11 novembre 2007
Deux petits oursons effrénés
Tous les deux, nous sommes capables d'avoir un visage similaire à un cube. Je ne sais par contre toujours pas quel visage est le mien lorsqu'il presse ses deux mains sur mes joues, dans le but, j'imagine, de me rendre l'égal d'un poisson qui fait des bulles.
Parler de nous n'est pas simple, c'est périlleux. Entre altercations, acalmies, déchaînements, hystérie incontrôlée, cris enfantins et moments passionnés où je lui appartiens totalement... Difficile de ne pas tomber dans la badinerie, seulement je risque de me montrer bégueule si je me fixe trop d'interdits.
Je voudrais ici compter une petite anecdote. Un récit rudimentaire sans intérêt vital (comme la plupart de mes posts) mais qui m'a touché. Même pensée, au même moment, dans ce froid qui nous fouettait le sang.

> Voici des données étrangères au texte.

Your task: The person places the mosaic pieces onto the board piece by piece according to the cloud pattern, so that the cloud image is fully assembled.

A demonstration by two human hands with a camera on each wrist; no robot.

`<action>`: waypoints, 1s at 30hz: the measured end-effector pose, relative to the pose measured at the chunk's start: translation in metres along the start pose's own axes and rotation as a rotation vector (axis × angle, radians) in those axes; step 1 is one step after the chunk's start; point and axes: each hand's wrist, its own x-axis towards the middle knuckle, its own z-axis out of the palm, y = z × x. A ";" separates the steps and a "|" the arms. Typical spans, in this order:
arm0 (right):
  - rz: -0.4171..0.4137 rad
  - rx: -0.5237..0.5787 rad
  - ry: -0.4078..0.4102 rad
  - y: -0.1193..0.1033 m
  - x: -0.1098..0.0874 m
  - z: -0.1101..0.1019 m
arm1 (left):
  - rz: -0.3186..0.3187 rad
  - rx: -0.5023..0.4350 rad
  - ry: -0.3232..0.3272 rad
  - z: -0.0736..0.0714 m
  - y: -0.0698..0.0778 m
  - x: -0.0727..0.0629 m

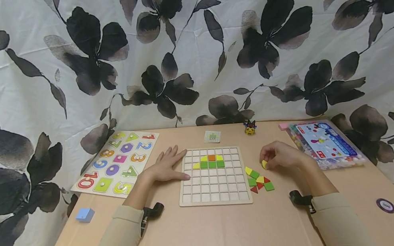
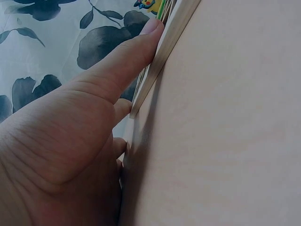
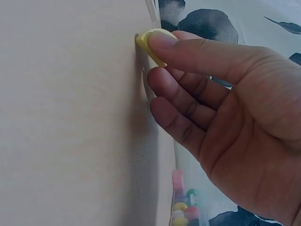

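My left hand [image 1: 165, 167] lies with spread, straight fingers at the left edge of a white grid board [image 1: 212, 195]. In the left wrist view its thumb [image 2: 136, 49] touches the board's edge. On the board, green tiles [image 1: 212, 164] form a row with yellow pieces around them and an orange tile [image 1: 212, 158] above. My right hand [image 1: 282, 155] pinches a small yellow tile [image 3: 153, 44] between thumb and fingers, just right of the board. Below that hand lies a loose pile of green, yellow and red tiles [image 1: 269, 186].
A number puzzle board [image 1: 115, 191] lies at left, a blue block [image 1: 85, 215] before it. A pattern card [image 1: 212, 136] and a small yellow figurine [image 1: 249, 128] stand behind the grid. At right are a clear box of colourful pieces [image 1: 325, 145] and a dark round disc [image 1: 386, 205].
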 end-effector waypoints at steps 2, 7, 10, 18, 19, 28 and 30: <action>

Sentiment, impression d'exaltation et de béatitude. C'est idiot, mais la vie est faite de moments qui nous permettent de considérer plus fortement notre couple, de réaliser la chance qu'est la notre d'avoir l'autre à nos côtés.
Finalement, je n'entrerai pas dans les détails, cela en deviendrait niais. Je voulais juste qu'il sache qu'étrangement, hier après-midi j'ai ressenti la même chose.
J'étais heureuse car simplement animée par l'idée, pourtant familière, que je ne pouvais pas être plus comblée dans ma vie depuis qu'il l'avait remplie. Cette simple réalité, je la
connais, je la vis tous les jours. Cependant parfois, c'est agréable lorsque la vie nous pousse à prendre du recul et à appréhender notre relation amoureuse dans son entier, de plus loin, avec un regard presque extérieur.
Ne suis-je pas pourrie gâtée ? Lui que j'ai tant désiré de loin autrefois, que je pensais inaccessible. Aujourd'hui, il est avec moi et l'on partage tellement de choses. Il ne faut pas s'y habituer. D'ailleurs je pense que je ne m'y ferai jamais, c'est ce qui fait l'exclusivité et l'originalité de notre relation. Elle est sans pareille.
J'aime tes grognements animaux, tes huées hystériques, tes lamentations enfantines et mes vagissements incessants sans oublier tes éclats de rire discrets. J'aime nos tapages nocturnes, j'aime le tumulte qui rythme notre vie et la rend si dense.